Abdülaziz!in bir milyon TL rüşvetle verdiği ferman Mısır’a bağımsızlık kazandırmıştı.

Açıkçası siz hiç 500 TL kazanıp 1500 TL harcayan bir ticarethanenin yıllarca ayakta kalabileceğini düşünür müsünüz? Hiç borç veren verdiği borcu bağışlar mı? Karşılığı, teminatı olmadan borç alabilir misiniz? Ürettiğinden fazlasını tüketen bırakın devleti bir aile bile ayakta durabilir mi? Palyatif para oyunları, faiz oyunları, yüksek faiz, ülke kaynaklarının satışlarıyla bulunan geçici çözümler nereye kadar gider?

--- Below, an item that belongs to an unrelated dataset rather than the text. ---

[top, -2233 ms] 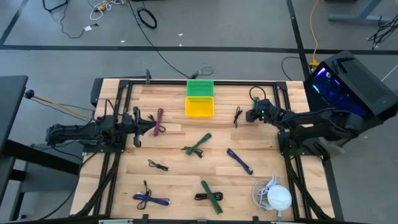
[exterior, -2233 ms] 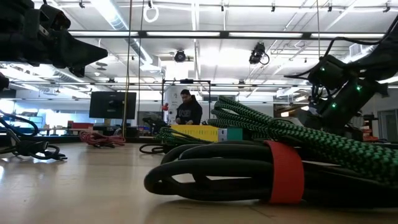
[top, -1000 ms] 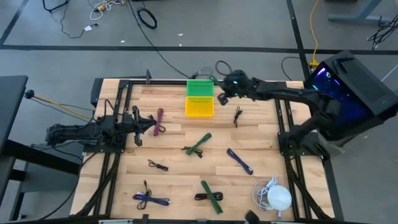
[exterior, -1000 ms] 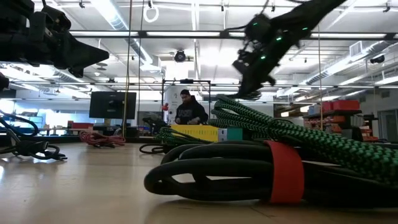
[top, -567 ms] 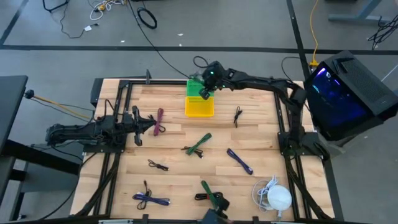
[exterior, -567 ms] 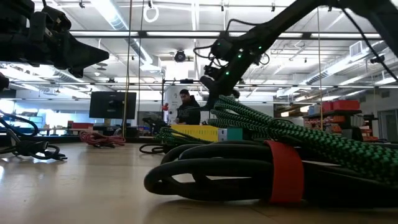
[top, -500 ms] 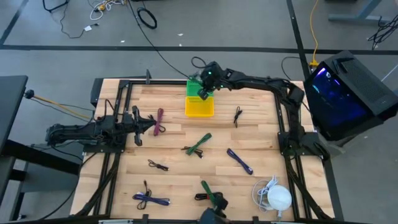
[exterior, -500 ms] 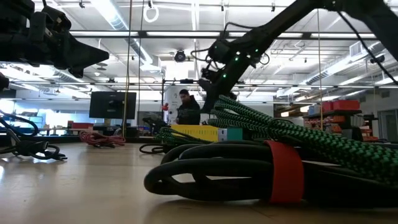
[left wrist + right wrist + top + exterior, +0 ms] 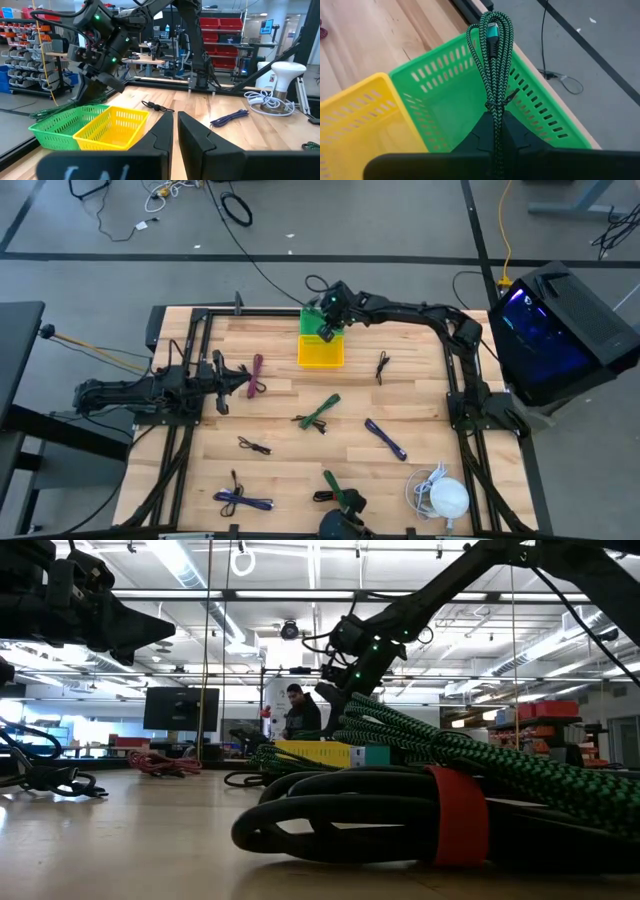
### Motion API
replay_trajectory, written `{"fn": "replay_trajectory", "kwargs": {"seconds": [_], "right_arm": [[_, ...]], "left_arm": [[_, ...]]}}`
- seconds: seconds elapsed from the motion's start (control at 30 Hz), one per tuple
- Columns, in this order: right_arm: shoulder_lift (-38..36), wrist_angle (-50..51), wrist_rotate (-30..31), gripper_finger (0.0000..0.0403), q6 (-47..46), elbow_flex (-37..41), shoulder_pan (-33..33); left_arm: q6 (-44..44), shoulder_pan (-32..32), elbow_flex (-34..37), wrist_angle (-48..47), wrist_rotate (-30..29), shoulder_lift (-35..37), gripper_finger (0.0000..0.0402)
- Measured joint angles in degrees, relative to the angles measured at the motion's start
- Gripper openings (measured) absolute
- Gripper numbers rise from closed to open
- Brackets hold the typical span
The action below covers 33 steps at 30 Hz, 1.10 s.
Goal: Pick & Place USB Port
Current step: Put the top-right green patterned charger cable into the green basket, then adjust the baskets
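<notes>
We found the right tool (image 9: pixel 329 326) reached out over the far edge of the surface (image 9: pixel 280 420), hanging above the green basket (image 9: pixel 321 320). Its fingers were pressed together on a bundled green-and-black cable (image 9: pixel 494 60), pinching it near the tie at the bundle's middle. The bundle's long axis ran straight out ahead of the fingers, its teal plug tucked in at the outer end, and in the right wrist view it lay across the green basket (image 9: pixel 485 100), its outer loop reaching to about the far rim. The yellow basket (image 9: pixel 320 351) sat touching the green one on its near side, so the cable was over the farther of the two.

In our judgement the coming move turned on that one relation: the basket's floor lay directly below the held cable, so a drop or a short descent would land it inside, provided the outer loop cleared the far rim.

The left tool (image 9: pixel 222 376) waited low at the left of the surface, fingers nearly together and holding nothing, well apart from the baskets. The right arm was plainly the nearer.
</notes>
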<state>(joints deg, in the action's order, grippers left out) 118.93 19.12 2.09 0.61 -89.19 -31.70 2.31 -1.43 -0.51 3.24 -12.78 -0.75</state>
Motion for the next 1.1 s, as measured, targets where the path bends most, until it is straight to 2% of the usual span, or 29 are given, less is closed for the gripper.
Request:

Emperyal sistem 19. yüzyılda verdiği borçları Duyun-u Umumiye ile kuruşuna kadar tahsil etmedi mi? O borçlar olmasa sağlam bir ekonomik yapı oluşsaydı Osmanlı yıkılır mıydı? Toprak genişliği, nüfus fazlalığıyla şişirilen büyüklük ölçüsü ekonomik verilerin pozitifliğiyle desteklenseydi bunlar başımıza gelir miydi? Dün bankerlerinin ağzına bakıldığı gibi bugünde bütün ekonomik verilerin temel ayağı olarak emperyal sistemin yabancı oyuncularının kontrolünde olan İMKB’ye bakıp indeks yükseldikçe sevinip düştükçe üzülmek geçmişi bir kez daha bütün detaylarıyla hatırlatmıyor mu?

Vatanın yer altı ve yerüstü kaynaklarını global sermaye bırakın açmayı, kaptırırsan mali sistemimiz, telekominikasyon sisteminin neredeyse tamamını emperyal sistemin kontrolüne verirsen sonra da bunun adına başarılı özelleştirmeler dersen “Koç-Sabancı-Eczacıbaşı vs hiçbirinim özelleştirmeden stratejik devlet yatırımlarını almalarına asla itirazınız yok. İtirazımız yabancılaradır” bir gün gelir pişman olursun!

“ Allah yine de pişman etmesin!” Nerelerden nerelere geldik!

Anlatacağımız boyunduruk 1950’lerde vurulmuş değil, ondan 100 kusur yıl önce İngiliz elçilerinin tayin ettirdiği sadrazamlar dönemini yaşamışız ve neler gelmiş başımıza neler! Bu anlattığımız manzara-i Umumiye bugün sizlere bir şeyler hatırlatmıyor mu? Tarih ibret almak için okunmalıdır.